BECKETT von Ferdinando Cito Filomarino

John David Washington als Beckett und Alicia Vikander als April © Netflix

Auf Tenet folgt Beckett. Und schon wieder ist John David Washington gehetzt unterwegs, ohne zu wissen wie ihm geschieht.

Zu Beginn des Films ist das us-amerikanische Liebespaar Beckett und April (Alicia Vikander) in den griechischen Bergen unterwegs. Sie necken sich, sie ziehen sich auf, sie lieben sich.

Regisseur Ferdinando Cito Filomarino mit John David Washington © Netflix

Dann folgt eine jener nächtlichen Autofahrten auf kurviger Bergstrasse, während der mit dem Telefon hantiert wird, gefrotzelt, verliebt geknufft – und die Frage ist ganz klar nicht, ob es einen Unfall geben wird, sondern bloss noch wann. Es dauert.

Irgendwann ist April tot und Beckett schuld. Er ist am Steuer eingenickt.

Aber damit ist erst die Ausgangslage für die Hauptfigur erstellt. Denn nun beginnt ein Genre-Thriller, eine «The Wrong Man» Geschichte, oder wie April einmal mit einem Losey-Filmtitel angetönt hat: Figures in a Landscape.

Das ist zumindest ein programmatischer Titel, denn von nun an ist Beckett auf der Flucht. Gerade als er sich an dem Ort, an dem seine Freundin verblutet ist, mit dem Schlafmittel Ambien umbringen will, schiesst eine blonde Frau mit einer Pistole auf ihn. Später kommt noch der Polizist dazu, der Beckett auf der Station zuvor freundlich vernommen hatte.

Für eine ganze Weile ist das wohltuend mysteriöses Genrekino, Beckett entkommt seinen Verfolgern immer um Haaresbreite, zu Fuss, im Zug, im Kofferraum. Er wird angeschossen, angestochen, angeschnitten und angebrochen. Aber er gibt nicht auf.

Beckett mitten in der Athener Demoszene © Netflix

Dann verdichtet sich allerdings eine Hintergrundgeschichte um die Entführung eines Politikersohnes, um die griechische Opposition und die ultranationalistische Goldene Morgenröte, und wir haben wieder einmal einen ahnungslosen US-Bürger, der im Chaos eines fremden Landes um sein Leben rennt, ohne zu wissen, wie ihm geschieht.

John David Washington als Beckett im Athener Untergrund.
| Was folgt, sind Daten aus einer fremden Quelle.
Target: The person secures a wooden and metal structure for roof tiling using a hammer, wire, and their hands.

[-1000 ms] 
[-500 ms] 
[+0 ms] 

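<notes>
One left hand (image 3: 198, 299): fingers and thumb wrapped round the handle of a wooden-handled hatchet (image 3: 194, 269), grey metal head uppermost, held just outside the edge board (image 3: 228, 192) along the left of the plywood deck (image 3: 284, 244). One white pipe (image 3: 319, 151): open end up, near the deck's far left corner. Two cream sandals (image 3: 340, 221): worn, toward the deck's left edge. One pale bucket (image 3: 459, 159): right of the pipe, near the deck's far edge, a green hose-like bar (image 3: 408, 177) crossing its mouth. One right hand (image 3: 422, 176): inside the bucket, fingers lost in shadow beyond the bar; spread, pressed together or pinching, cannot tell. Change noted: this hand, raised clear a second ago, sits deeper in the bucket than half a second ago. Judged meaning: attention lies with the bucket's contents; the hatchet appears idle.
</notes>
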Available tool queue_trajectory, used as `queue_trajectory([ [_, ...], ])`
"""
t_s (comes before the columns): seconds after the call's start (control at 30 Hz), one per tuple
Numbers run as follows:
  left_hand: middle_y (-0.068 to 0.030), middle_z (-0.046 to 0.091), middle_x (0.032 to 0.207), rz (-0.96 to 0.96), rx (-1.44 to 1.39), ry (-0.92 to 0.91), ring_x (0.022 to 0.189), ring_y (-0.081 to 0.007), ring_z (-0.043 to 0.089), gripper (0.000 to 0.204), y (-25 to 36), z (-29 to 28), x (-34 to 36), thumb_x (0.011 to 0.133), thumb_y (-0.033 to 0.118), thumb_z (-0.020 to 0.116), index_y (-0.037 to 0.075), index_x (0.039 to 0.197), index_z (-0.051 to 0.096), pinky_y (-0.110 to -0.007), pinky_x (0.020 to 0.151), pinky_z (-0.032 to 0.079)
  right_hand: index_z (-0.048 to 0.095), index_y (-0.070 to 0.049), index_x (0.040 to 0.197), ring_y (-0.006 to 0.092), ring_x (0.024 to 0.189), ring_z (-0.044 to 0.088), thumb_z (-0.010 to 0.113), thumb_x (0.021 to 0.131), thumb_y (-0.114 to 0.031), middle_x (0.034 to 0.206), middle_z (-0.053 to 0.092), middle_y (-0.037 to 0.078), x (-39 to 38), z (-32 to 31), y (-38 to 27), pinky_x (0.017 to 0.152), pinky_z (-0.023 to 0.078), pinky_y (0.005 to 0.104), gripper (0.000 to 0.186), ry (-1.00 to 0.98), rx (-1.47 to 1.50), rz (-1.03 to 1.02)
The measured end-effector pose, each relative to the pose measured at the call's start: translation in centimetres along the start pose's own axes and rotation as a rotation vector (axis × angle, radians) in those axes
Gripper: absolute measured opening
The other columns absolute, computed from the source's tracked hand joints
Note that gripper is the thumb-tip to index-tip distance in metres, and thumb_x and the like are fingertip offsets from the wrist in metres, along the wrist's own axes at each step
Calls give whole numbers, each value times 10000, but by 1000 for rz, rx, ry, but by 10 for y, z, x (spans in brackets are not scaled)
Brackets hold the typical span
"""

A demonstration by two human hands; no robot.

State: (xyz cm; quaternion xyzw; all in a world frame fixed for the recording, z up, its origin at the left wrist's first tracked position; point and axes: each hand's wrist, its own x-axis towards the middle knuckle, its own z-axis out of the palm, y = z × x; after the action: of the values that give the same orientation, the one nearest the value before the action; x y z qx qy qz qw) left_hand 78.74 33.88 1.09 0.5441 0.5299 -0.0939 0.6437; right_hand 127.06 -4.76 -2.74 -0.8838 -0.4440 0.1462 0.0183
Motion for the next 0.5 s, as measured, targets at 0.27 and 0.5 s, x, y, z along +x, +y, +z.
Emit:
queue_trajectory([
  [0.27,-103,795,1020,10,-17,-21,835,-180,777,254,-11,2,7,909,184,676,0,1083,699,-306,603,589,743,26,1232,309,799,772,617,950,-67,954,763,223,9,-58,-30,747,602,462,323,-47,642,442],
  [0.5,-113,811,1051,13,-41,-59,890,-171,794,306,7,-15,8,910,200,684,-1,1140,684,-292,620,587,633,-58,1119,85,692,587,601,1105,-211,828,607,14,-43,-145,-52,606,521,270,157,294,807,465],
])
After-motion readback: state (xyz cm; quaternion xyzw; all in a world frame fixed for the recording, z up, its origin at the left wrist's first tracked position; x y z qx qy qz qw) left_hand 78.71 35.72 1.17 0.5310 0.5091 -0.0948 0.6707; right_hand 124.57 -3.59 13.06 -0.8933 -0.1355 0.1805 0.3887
Oder so. © Netflix

Es ist ein wenig ironisch, dass das Locarno-Filmfestival auf seiner Piazza Grande ausgerechnet mit einem Netflix-Thriller eröffnet, der schon in wenigen Wochen ab 13. August weltweit zu sehen sein wird. Aber es passt auch. Der Regisseur hat sein Handwerk an der Uni Bologna gelernt, seine ersten Preise in Locarno gewonnen und Produzent seines ersten englischsprachigen (hm… alles in allem wir mehr Griechisch gesprochen als Englisch…) Films ist der neue Supermann des internationalen italienischen Kinos, Luca Guadagnino.

Und Vorbilder hat der Film etliche aus der Genre-Tradition, Loseys Figures in a Landscape wurde schon genannt, andere lassen sich leicht festmachen, bis hin zu den Filmen der zornigen jungen Griechen der letzten fünfzehn Jahre.

Die Netflix-Ironie, wenn man so will, zeigt sich dann halt am Ende wieder, wenn der US-Amerikaner seine persönliche Schuld mit heroischem Einsatz getilgt hat und zum Held der Stunde avanciert. Aber die Abblende kommt zum Glück vorher.

Beckett ist eine spannende Genre-Variation und wer geneigt ist, gewisse Klischees ironisch zu verstehen, holt aus seinem Netflix-Abend durchaus etwas heraus.

Im Regen auf der Piazza Grande ist das etwas schwieriger.